You could dismiss this as the "Awww, aren't they cute" reflex elevated to a moral philosophy, but it certainly sets up an interesting hypothetical: how would we live in a world where cows have equal rights with humans? What does a cow want from life, and how would we provide it? What would we do with the millions of cows we already have? Will they be prepared to follow our laws and share our values? Would a cow pass the Australian citizenship test (even one without the question about Don Bradman)?

The point being that humans are the only creatures on earth in a cerebral position to consider such matters, which does give us a certain status. While it's unfashionable for us Western-world types to claim any sort of superiority over anyone or anything, we are smarter than the average bear, bird and even dolphin.

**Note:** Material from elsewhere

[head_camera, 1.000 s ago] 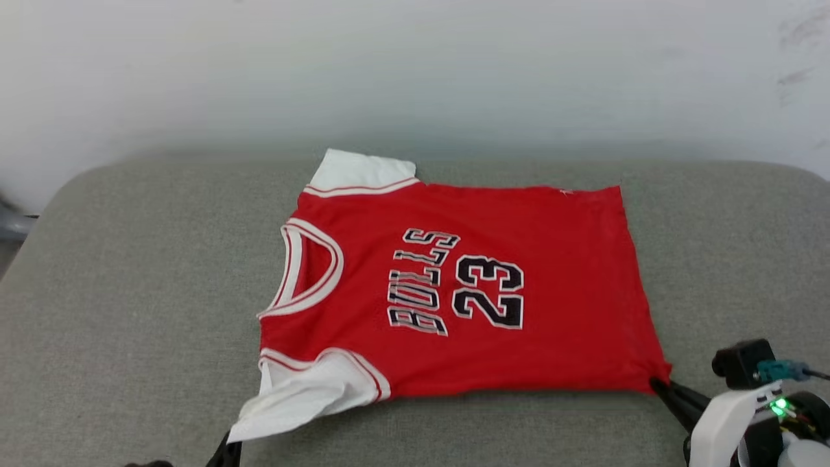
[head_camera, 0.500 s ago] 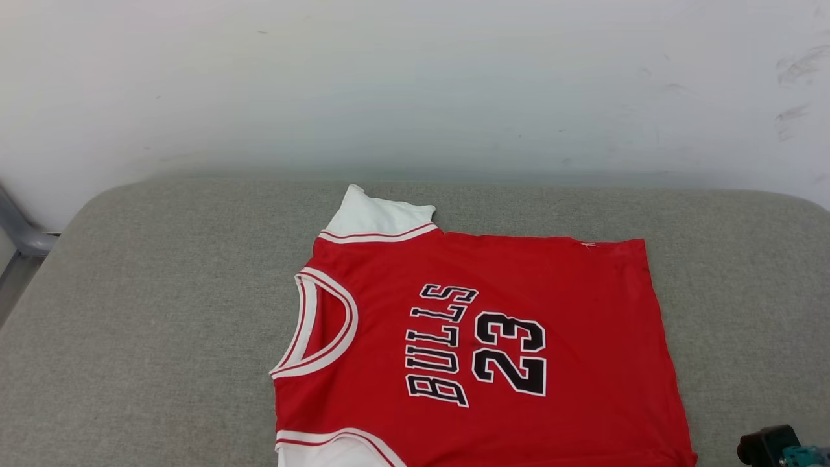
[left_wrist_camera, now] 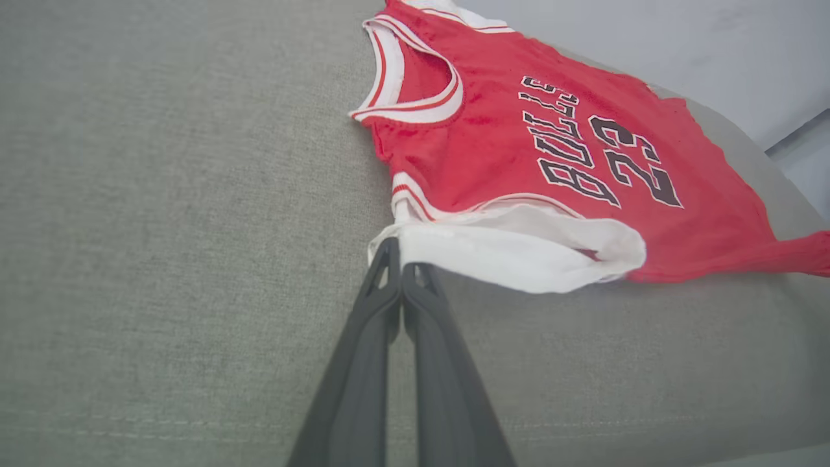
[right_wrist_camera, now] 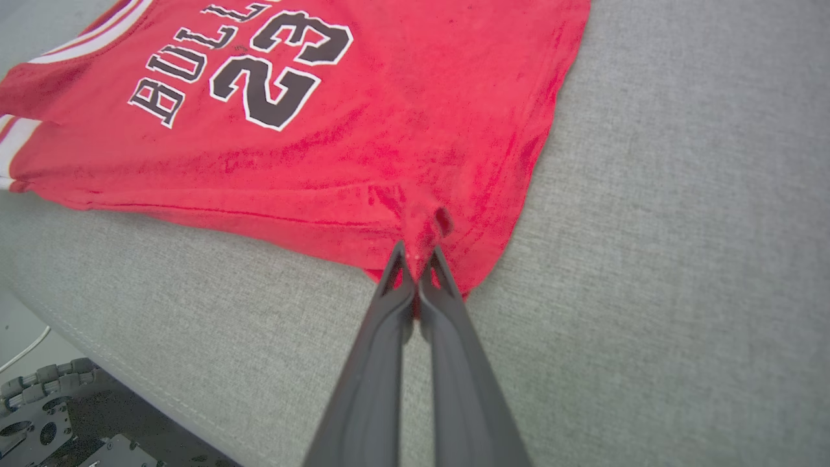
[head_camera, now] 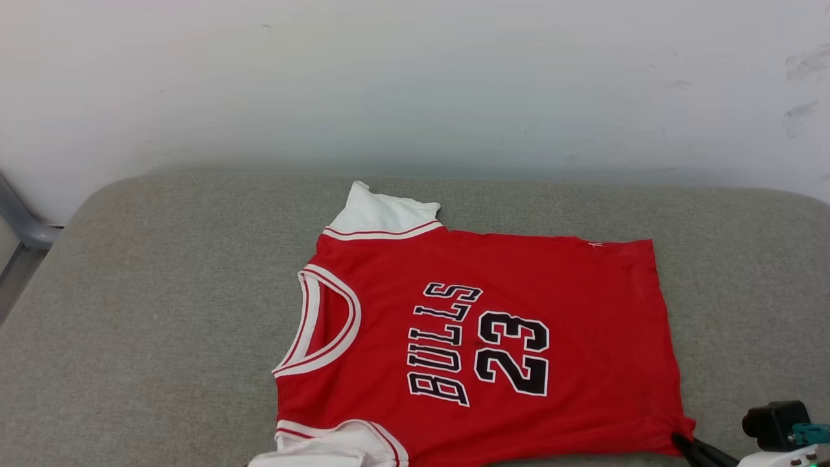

Animals never think twice about devouring each other, often while the devouree is still alive and bleating. We definitely have an obligation to raise, keep and slaughter animals in the most humane manner possible. But survival of the species is a messy business, and instead of wringing our hands we should occasionally give ourselves a pat on the back for being so good at it. It's better than the alternative.

One of the other things that people are particularly good at is making choices, and there's nothing at all wrong with choosing not to eat animal products.

The problem is with zealotry. When a vegetarian comes to dinner, I wouldn't feed them meat, nor would I lecture them on the benefits of doing so. Because, if there's one thing worse than having high-minded zealots jam their dogma down your throat, it's when they want to do it literally.